Emile Zola, L’Assommoir

 

Yesterday I finished Zola’s L’Assommoir and enjoyed it a lot. In doing some online research about the book I discovered it had been made into a 1956 French film called Gervaise that wasn’t supposed to be too bad. It was directed by René Clément and starred Maria Schell (sister of Maximilian). I was able to find a copy of the film and waited until I finished the book – then sat down to watch it.

L’Assommoir is a big, complicated, 500 page book and I knew they would have to slim it down to get the story into a movie. They did, but remained faithful to the spirit of the Zola novel. The movie concentrates on Gervaise – not surprisingly – and leaves out a lot of the tumult around her. I really liked the film – despite being over sixty years old (a year older than me) it holds up well. Gervaise’s decent into abject poverty, despair, and destruction is rushed as compared to the book – she is still alive at the end of the film and the book conveys the horrors of her descent better. There is a political subplot added to the movie that wasn’t in the book – and I didn’t think it added much. But otherwise, I thought the movie did a good job and illustrated the look of a lot of the story that I had trouble imagining (having never been to Paris of the Second Empire myself).

Like the book, the movie suffered from prudish editing – luckily the version I found seems mostly uncut (it was 116 minutes long). The biggest difference seems to be in the fight in the wash house between Gervaise and her arch-rival Virginie at the beginning of the story – the version I saw had a bloody scene of Gervaise tearing off Virginie’s earring and then beating her bare bottom with a wooden paddle. Tame by modern standards – those scenes were too much for the 1950’s.

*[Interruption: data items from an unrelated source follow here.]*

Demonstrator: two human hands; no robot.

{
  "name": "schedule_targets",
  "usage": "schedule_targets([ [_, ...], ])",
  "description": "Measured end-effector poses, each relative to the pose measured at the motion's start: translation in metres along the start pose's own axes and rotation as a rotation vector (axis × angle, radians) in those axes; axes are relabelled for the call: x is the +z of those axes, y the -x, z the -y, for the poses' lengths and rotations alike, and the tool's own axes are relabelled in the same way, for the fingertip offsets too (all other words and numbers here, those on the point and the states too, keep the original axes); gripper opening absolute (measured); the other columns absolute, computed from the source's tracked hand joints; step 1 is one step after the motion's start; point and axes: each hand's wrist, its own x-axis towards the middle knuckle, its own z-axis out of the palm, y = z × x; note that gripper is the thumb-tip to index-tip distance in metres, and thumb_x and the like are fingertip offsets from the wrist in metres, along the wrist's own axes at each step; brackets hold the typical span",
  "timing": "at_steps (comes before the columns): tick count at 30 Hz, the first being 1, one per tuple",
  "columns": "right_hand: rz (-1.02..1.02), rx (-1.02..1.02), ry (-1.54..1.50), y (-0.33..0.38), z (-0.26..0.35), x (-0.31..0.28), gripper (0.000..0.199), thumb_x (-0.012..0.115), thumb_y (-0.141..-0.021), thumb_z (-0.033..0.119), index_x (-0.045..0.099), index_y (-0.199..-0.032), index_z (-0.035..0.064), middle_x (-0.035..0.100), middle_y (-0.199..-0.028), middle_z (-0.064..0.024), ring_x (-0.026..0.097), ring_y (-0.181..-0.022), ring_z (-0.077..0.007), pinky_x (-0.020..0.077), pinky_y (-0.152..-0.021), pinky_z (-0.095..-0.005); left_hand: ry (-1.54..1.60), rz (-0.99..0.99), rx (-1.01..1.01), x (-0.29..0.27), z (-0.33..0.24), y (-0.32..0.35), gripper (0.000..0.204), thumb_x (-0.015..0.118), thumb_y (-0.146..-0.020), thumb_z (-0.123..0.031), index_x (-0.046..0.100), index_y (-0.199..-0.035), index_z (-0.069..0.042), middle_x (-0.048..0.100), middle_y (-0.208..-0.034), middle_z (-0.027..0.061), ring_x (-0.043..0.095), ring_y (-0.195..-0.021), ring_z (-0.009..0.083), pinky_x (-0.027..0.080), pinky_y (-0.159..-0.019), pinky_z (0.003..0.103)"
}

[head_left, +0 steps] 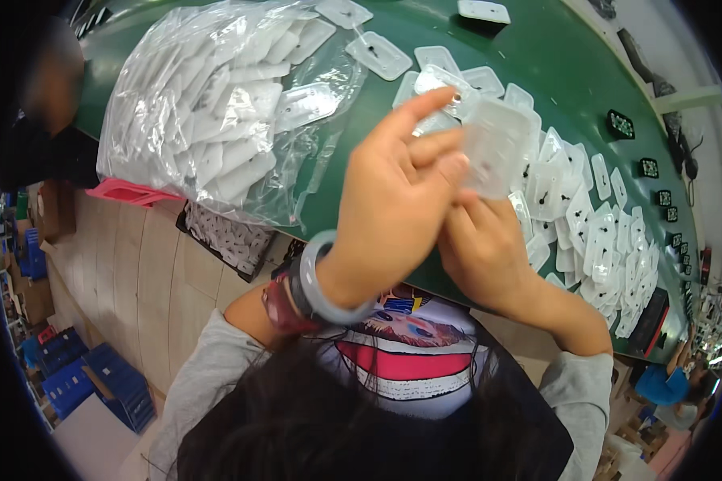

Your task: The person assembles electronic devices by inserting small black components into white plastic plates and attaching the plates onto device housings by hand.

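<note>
Over the front of the green table point(413, 18), a translucent white rectangular plastic cover point(496, 144) is held up between both hands, slightly blurred. My left hand point(397, 188) pinches its left edge with thumb and fingers, the index finger stretched out above. Fingers of my right hand point(489, 244) close on its lower edge, partly hidden behind the left hand. Behind it and to the right lies a loose heap of similar covers point(549, 192), several with small dark pieces on them. To the left, a clear plastic bag point(188, 108) is full of such covers.
A red plastic edge point(132, 192) juts out beneath the bag. Below the table's front edge stands a dark box point(231, 244) of small parts. Small black parts point(620, 125) line the far right. Blue bins point(120, 389) stand on the floor. A person's blurred arm point(60, 76) is at far left.
</note>
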Motion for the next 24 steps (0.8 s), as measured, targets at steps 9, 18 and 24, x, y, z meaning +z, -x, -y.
schedule_targets([
  [9,0.185,0.262,-0.422,-0.016,-0.031,-0.034,0.02,0.062,-0.078,-0.007,0.065,-0.096,0.0002,0.065,-0.094,-0.0069,0.057,-0.078,-0.0204,0.0461,-0.072,-0.0284,0.02,-0.047,-0.049,-0.021,0.015,-0.035,0.054,0.052,-0.087,0.008,0.037,-0.138,0.003,0.061,-0.118,0.0227,0.065,-0.08,0.0154,0.056,-0.065,0.019],
  [18,0.211,0.435,-0.39,-0.017,-0.05,-0.036,0.018,0.063,-0.078,-0.005,0.065,-0.095,0.0013,0.063,-0.086,-0.0059,0.057,-0.073,-0.0186,0.0459,-0.069,-0.0278,0.102,-0.121,0.116,-0.026,0.011,-0.045,0.054,0.052,-0.09,0.004,0.033,-0.14,0.001,0.059,-0.117,0.0196,0.065,-0.085,0.0172,0.057,-0.064,0.019],
  [24,0.284,0.385,-0.342,-0.017,-0.046,-0.035,0.015,0.063,-0.08,-0.002,0.064,-0.095,0.0032,0.062,-0.086,-0.007,0.057,-0.074,-0.022,0.0471,-0.067,-0.0303,0.198,-0.125,0.102,-0.027,0.009,-0.042,0.046,0.051,-0.094,-0.005,0.033,-0.136,0.002,0.058,-0.114,0.0183,0.065,-0.088,0.0203,0.057,-0.064,0.019],
])
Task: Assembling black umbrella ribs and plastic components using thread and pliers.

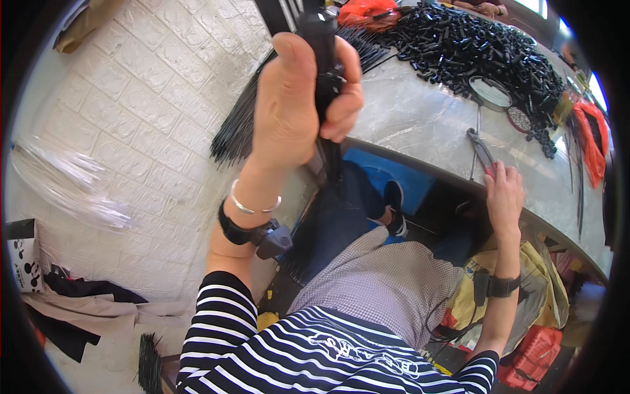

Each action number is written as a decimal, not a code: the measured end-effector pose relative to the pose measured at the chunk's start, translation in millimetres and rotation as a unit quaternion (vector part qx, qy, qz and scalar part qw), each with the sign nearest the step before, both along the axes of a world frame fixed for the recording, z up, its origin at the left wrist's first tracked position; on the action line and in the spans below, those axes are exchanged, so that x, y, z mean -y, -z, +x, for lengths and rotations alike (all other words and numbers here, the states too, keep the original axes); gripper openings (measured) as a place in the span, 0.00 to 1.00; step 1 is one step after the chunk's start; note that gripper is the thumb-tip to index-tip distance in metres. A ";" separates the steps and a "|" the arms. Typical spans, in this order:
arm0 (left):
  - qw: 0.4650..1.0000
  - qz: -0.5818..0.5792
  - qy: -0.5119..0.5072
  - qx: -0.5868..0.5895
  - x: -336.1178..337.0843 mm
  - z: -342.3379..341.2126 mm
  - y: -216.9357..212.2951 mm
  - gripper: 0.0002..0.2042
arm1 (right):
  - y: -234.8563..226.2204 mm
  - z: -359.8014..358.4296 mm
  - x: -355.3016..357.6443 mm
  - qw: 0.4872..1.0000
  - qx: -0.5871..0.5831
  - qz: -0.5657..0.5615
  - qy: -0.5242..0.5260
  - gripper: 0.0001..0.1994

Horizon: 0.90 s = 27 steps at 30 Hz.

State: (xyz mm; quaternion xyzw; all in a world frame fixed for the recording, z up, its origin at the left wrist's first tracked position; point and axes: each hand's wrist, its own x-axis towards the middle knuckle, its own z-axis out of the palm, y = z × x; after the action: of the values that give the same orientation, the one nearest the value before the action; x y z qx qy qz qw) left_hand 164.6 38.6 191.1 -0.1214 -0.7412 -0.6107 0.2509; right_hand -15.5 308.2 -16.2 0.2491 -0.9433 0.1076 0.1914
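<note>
My left hand (295,98) is raised high on the left, its fingers wrapped around a long black object (321,62) with glossy, blocky parts. The top of that object runs off the picture, and its exact kind does not show. At the near edge of the grey table (420,108), my right hand (505,194) is closed on red-handled pliers (482,150). Their metal jaws point away from me and lie over the tabletop. Behind my left hand, a bundle of thin black rods (239,125) lies partly hidden.
A large heap of small black parts (472,46) covers the far table. Beside it are a round dish (490,92), a small bowl of beads (518,119) and a red plastic bag (590,141). White strands (72,184) hang by the brick-patterned wall. A red box (531,358) sits lower right.
</note>
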 end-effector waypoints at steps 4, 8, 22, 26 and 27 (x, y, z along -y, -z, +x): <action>0.995 0.080 0.053 0.011 -19.6 -28.5 42.4 0.42 | -1.9 -13.1 -10.8 0.988 0.055 -0.117 -0.078 0.16; 0.997 0.075 0.013 0.029 -27.5 -51.3 95.3 0.42 | -63.1 39.6 -19.9 0.785 0.474 -0.373 -0.142 0.15; 0.999 0.023 -0.018 -0.013 -21.6 -78.0 159.4 0.43 | -99.0 104.8 -3.3 0.508 0.718 -0.426 -0.212 0.22; 0.999 0.041 -0.014 -0.021 -16.9 -76.1 167.3 0.42 | -98.3 100.6 4.2 0.494 0.732 -0.413 -0.222 0.21; 0.999 0.045 -0.012 -0.024 -15.3 -75.1 168.9 0.42 | -98.3 99.4 5.8 0.493 0.734 -0.411 -0.222 0.21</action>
State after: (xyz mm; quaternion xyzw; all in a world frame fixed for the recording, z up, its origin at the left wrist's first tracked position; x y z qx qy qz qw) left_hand 89.5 53.9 22.1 -0.1155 -0.7083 -0.6370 0.2814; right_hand 83.8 302.4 82.2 0.1748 -0.5060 0.6660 -0.5194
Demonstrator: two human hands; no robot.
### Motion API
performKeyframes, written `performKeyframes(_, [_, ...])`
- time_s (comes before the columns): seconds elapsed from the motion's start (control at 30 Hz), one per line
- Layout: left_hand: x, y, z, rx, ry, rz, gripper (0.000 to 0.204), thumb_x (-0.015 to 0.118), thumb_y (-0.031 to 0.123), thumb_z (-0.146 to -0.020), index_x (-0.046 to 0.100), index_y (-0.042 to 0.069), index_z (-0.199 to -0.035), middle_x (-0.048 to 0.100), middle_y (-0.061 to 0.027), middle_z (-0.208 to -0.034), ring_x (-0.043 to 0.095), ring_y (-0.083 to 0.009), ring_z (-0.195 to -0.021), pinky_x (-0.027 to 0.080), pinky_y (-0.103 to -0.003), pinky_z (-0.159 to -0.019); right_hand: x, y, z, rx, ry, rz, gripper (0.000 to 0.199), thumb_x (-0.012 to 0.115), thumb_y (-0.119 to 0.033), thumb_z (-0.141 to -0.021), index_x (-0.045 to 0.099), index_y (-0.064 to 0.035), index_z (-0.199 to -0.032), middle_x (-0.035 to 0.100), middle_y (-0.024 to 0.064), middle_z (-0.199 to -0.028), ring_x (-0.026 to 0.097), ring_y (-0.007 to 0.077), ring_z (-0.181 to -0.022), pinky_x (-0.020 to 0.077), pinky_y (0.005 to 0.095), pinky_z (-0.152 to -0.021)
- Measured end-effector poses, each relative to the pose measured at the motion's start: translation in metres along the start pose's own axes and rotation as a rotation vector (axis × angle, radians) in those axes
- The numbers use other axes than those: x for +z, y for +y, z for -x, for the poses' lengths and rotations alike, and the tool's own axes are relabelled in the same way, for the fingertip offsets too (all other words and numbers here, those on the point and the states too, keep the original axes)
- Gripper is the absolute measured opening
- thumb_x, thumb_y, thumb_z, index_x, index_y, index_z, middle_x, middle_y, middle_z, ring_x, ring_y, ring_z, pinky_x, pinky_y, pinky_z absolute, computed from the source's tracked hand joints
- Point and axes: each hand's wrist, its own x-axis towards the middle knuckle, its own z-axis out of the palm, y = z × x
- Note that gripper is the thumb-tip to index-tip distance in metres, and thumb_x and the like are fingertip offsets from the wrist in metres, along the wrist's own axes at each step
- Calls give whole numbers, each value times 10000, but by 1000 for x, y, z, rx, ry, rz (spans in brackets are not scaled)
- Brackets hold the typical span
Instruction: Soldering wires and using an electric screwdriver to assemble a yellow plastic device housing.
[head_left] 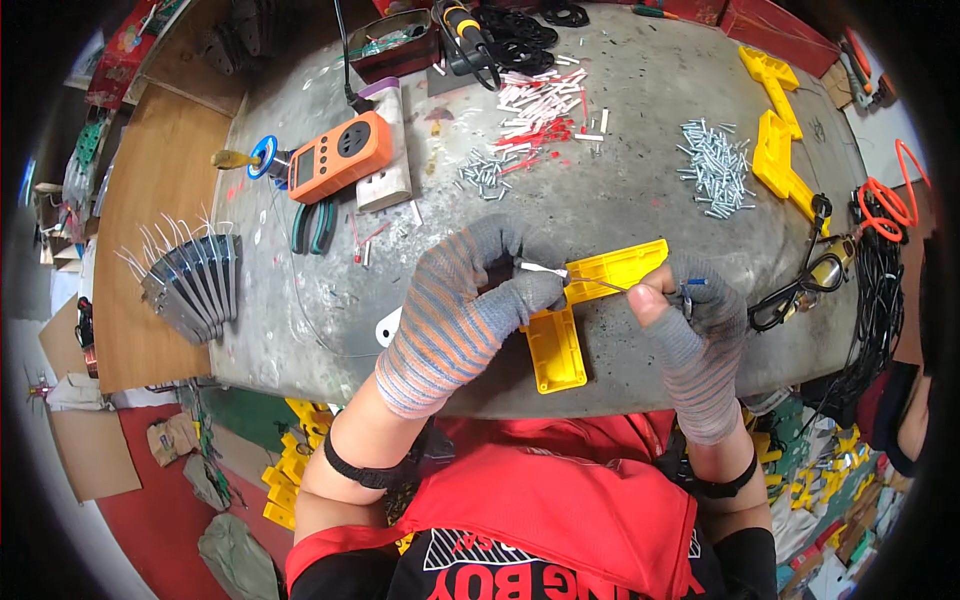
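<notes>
My left hand [465,300], in a striped grey and orange glove, pinches a short white sleeve [541,268] between thumb and fingers. From there a thin wire [608,286] runs across to my right hand [695,335], gloved the same way with a bare thumb tip, which is closed on it. A small blue piece [693,283] shows at the right fingers; its kind cannot be made out. Just beneath and behind both hands lies an angled yellow plastic shell [556,352], its hollow side up. The left fingers partly cover its bend.
An orange meter [340,155] rests on a white power strip [385,187], beside green-handled pliers [314,228]. Farther off are white and red sleeves [540,105], screws [715,168] and more yellow shells [775,160]. Flat dark wired parts [190,285] stand left; black cables [870,310] hang right.
</notes>
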Motion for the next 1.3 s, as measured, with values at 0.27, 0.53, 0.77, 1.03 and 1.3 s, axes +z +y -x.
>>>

The movie is one of the most expensive (in modern currency) foreign films ever made. The sets are extensive, detailed, and realistic.

And the best thing is that many of the memorable set pieces of the book are preserved. The wedding party and its visit to the Louvre, the horrifying fall her husband takes off a roof on the day she is to buy her shop, Gervaise’s Name-Day feast, Coupou’s alcoholic madness (though transferred from an asylum to Gervaise’s shop – probably more dramatic that way), and most of all the famous fight between Gervaise and Virginie in the wash house – all were giving loving care and exciting treatment.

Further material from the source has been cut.